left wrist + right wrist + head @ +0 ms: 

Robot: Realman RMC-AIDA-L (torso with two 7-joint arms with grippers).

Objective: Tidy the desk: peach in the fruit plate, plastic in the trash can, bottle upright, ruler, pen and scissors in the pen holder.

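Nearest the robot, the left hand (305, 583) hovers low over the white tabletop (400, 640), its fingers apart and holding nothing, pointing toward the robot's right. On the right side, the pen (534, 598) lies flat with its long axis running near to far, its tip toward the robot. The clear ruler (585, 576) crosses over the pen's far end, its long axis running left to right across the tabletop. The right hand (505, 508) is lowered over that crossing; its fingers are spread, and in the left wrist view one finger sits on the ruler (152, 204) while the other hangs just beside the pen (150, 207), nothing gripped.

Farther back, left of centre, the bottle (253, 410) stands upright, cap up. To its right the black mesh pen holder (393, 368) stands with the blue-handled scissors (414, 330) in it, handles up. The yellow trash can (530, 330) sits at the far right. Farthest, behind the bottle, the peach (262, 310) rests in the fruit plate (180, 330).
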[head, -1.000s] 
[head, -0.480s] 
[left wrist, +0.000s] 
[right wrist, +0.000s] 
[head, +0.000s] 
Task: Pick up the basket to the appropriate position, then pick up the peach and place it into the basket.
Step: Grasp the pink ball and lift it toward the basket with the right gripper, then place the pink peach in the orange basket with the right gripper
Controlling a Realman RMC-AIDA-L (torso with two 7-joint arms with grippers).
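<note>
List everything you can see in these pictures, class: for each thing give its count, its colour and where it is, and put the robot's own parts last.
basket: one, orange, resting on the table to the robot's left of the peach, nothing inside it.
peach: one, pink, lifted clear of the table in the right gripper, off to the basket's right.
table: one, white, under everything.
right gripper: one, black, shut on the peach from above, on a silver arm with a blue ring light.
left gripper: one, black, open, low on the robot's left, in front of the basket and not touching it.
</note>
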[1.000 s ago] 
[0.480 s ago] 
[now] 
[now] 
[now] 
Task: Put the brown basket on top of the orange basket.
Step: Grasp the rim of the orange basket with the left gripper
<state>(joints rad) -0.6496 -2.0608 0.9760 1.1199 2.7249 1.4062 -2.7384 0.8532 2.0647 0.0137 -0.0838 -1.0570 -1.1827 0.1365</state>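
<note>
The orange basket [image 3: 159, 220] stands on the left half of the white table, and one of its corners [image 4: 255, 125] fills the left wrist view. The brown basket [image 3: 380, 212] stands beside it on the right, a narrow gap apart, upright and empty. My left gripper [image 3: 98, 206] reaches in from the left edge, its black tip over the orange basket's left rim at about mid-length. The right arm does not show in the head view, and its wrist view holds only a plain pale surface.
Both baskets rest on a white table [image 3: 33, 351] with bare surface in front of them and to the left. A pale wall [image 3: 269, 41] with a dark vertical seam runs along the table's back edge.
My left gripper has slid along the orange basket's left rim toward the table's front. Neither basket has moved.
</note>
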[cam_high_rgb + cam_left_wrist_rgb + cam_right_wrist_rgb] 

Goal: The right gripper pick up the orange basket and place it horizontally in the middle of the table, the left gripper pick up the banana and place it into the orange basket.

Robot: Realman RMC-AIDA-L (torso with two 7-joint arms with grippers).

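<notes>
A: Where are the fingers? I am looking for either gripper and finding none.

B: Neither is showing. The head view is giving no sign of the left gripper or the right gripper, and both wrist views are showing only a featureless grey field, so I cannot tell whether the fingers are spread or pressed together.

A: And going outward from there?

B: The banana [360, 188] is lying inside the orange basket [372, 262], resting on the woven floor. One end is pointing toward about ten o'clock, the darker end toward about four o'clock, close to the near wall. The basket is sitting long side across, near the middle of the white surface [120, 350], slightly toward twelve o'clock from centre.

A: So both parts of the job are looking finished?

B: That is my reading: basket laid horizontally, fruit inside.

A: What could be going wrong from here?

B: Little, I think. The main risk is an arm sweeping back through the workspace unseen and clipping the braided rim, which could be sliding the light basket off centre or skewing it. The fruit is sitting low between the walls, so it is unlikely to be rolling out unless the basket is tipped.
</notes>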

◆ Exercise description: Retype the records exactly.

◆ Solution to the problem:
left wrist + right wrist + head @ +0 ms: 

Robot: Realman RMC-AIDA-L (torso with two 7-joint arms with grippers).

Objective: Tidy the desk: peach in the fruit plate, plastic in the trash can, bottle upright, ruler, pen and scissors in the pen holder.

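Nearest the robot, the left hand (305, 583) hovers low over the white tabletop (400, 640), its fingers apart and holding nothing, pointing toward the robot's right. On the right side, the pen (534, 598) lies flat with its long axis running near to far, its tip toward the robot. The clear ruler (585, 576) crosses over the pen's far end, its long axis running left to right across the tabletop. The right hand (505, 508) is lowered over that crossing; its fingers are spread, and in the left wrist view one finger sits on the ruler (152, 204) while the other hangs just beside the pen (150, 207), nothing gripped.

Farther back, left of centre, the bottle (253, 410) stands upright, cap up. To its right the black mesh pen holder (393, 368) stands with the blue-handled scissors (414, 330) in it, handles up. The yellow trash can (530, 330) sits at the far right. Farthest, behind the bottle, the peach (262, 310) rests in the fruit plate (180, 330).
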[head, -1.000s] 
[head, -0.480s] 
[left wrist, +0.000s] 
[right wrist, +0.000s] 
[head, +0.000s] 
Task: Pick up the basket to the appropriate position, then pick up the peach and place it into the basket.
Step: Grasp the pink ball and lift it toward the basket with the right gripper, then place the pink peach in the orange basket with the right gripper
Controlling a Realman RMC-AIDA-L (torso with two 7-joint arms with grippers).
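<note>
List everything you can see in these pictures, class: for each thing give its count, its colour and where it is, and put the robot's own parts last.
basket: one, orange, resting on the table to the robot's left of the peach, nothing inside it.
peach: one, pink, lifted clear of the table in the right gripper, off to the basket's right.
table: one, white, under everything.
right gripper: one, black, shut on the peach from above, on a silver arm with a blue ring light.
left gripper: one, black, open, low on the robot's left, in front of the basket and not touching it.
</note>
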[1.000 s ago] 
[0.480 s ago] 
[now] 
[now] 
[now] 
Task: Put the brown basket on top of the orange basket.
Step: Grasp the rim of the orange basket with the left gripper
<state>(joints rad) -0.6496 -2.0608 0.9760 1.1199 2.7249 1.4062 -2.7384 0.8532 2.0647 0.0137 -0.0838 -1.0570 -1.1827 0.1365</state>
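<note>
The orange basket [image 3: 159, 220] stands on the left half of the white table, and one of its corners [image 4: 255, 125] fills the left wrist view. The brown basket [image 3: 380, 212] stands beside it on the right, a narrow gap apart, upright and empty. My left gripper [image 3: 98, 206] reaches in from the left edge, its black tip over the orange basket's left rim at about mid-length. The right arm does not show in the head view, and its wrist view holds only a plain pale surface.
Both baskets rest on a white table [image 3: 33, 351] with bare surface in front of them and to the left. A pale wall [image 3: 269, 41] with a dark vertical seam runs along the table's back edge.
My left gripper has slid along the orange basket's left rim toward the table's front. Neither basket has moved.
</note>
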[cam_high_rgb + cam_left_wrist_rgb + cam_right_wrist_rgb] 

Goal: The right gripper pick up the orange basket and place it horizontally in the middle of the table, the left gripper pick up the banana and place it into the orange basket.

Robot: Realman RMC-AIDA-L (torso with two 7-joint arms with grippers).

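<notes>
A: Where are the fingers? I am looking for either gripper and finding none.

B: Neither is showing. The head view is giving no sign of the left gripper or the right gripper, and both wrist views are showing only a featureless grey field, so I cannot tell whether the fingers are spread or pressed together.

A: And going outward from there?

B: The banana [360, 188] is lying inside the orange basket [372, 262], resting on the woven floor. One end is pointing toward about ten o'clock, the darker end toward about four o'clock, close to the near wall. The basket is sitting long side across, near the middle of the white surface [120, 350], slightly toward twelve o'clock from centre.

A: So both parts of the job are looking finished?

B: That is my reading: basket laid horizontally, fruit inside.

A: What could be going wrong from here?

B: Little, I think. The main risk is an arm sweeping back through the workspace unseen and clipping the braided rim, which could be sliding the light basket off centre or skewing it. The fruit is sitting low between the walls, so it is unlikely to be rolling out unless the basket is tipped.
</notes>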

The output is complete.